Serbian foreign minister Ivica Dacic has proposed to end a conflict over Kosovo, a partially recognized state and a disputed territory in southeastern Europe that declared independence from Serbia in 2008 as the Republic of Kosovo. Currently, Kosovo has diplomatic recognition by 111 UN member states but Serbia refuses to recognize its independence as it regards it as the cradle of the Serbian nation and Orthodox Christian faith. However, Belgrade accepted legitimacy of Kosovo’s institutions with the 2013 Brussels Agreement since a normalization of relations with Pristina is a prerequisite for the country to proceed with the EU membership talks.
Mr. Dacic said that a solution to, what he called, Serbia’s centennial problem, would be a delimitation between Serbs and Albanians, the largest ethnic group in Kosovo. “Everyone needs a lasting solution of the Serbian-Albanian conflict, which can be reached only through an agreement … where everyone will win something and lose something,” he wrote. According to Mr. Dacic, Belgrade should seek autonomy for Serb enclaves in Kosovo, protection for Orthodox monasteries and financial compensation for what Serbia says is its property including industrial and energy facilities.

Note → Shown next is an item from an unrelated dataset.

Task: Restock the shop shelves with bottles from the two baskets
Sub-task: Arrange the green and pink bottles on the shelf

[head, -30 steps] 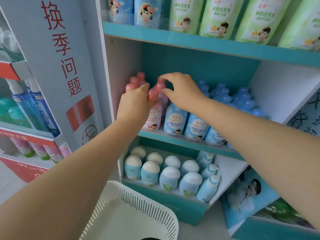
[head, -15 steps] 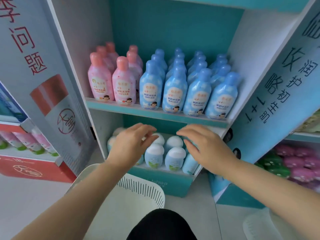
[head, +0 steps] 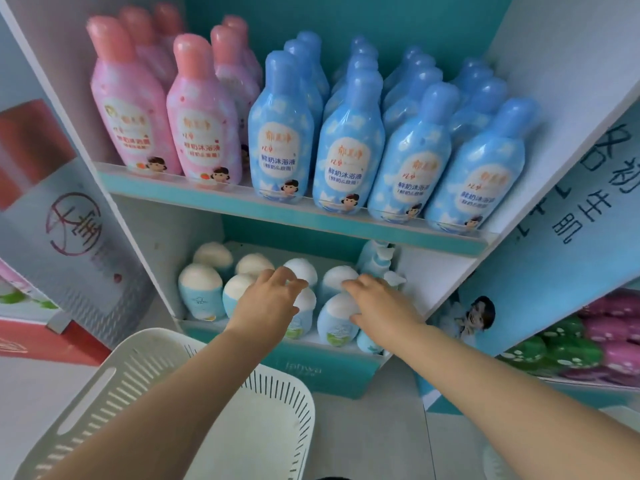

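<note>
Head view: both hands reach into the lower shelf (head: pixel 329 363), where the white-capped bottles (head: pixel 201 289) stand upright in rows; left hand (head: pixel 266 301) is relaxed, fingers loosely bent over the caps, gripping nothing; right hand (head: pixel 379 304) curls fingers and thumb round the cap of a near-row bottle (head: pixel 337 325); on the upper shelf (head: pixel 346 224), pink bottles (head: pixel 204 133) stand at left and blue bottles (head: pixel 349 150) to their right; white slotted basket (head: pixel 149 341) sits near, under the left forearm
</note>
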Motion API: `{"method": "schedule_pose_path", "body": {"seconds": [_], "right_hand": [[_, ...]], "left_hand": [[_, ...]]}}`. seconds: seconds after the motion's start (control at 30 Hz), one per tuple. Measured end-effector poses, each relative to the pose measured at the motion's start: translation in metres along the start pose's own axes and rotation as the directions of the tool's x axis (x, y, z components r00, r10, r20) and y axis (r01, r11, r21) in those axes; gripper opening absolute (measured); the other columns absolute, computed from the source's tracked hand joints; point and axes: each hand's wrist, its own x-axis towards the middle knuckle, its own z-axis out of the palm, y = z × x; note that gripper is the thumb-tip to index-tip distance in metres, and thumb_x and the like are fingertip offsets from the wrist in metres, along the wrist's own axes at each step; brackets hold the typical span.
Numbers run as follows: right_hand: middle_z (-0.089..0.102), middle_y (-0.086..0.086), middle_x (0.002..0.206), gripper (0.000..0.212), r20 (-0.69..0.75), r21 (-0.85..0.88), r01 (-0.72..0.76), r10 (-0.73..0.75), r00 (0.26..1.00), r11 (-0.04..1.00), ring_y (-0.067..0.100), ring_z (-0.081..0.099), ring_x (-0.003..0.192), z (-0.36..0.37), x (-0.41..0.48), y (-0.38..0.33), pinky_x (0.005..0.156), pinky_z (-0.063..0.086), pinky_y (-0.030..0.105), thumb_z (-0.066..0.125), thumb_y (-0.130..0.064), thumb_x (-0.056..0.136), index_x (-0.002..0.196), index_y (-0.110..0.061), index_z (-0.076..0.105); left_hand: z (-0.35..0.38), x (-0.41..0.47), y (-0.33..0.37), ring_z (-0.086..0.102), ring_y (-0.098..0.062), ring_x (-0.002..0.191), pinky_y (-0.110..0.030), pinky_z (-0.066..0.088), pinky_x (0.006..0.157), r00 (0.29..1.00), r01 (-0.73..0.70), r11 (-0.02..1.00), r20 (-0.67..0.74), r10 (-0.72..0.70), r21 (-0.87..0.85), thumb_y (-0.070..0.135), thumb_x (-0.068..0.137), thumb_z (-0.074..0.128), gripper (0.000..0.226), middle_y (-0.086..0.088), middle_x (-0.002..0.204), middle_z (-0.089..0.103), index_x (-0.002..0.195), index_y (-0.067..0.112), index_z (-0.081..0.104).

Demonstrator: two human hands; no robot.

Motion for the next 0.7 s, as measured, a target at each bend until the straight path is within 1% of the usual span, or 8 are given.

Kosovo Foreign Minister Enver Hoxhaj, however, said that one needs to be cautious and not interpret the Serbian move as willingness to seek a compromise. “To Serbian FM Dacic: if internal dialogue isn’t about recognizing Kosovo’s independent statehood, it would be tantamount to failure. If Serbia continuously campaigns against Kosovo’s membership of international organizations, for what normalization are we talking about,” Mr. Hoxhaj tweeted.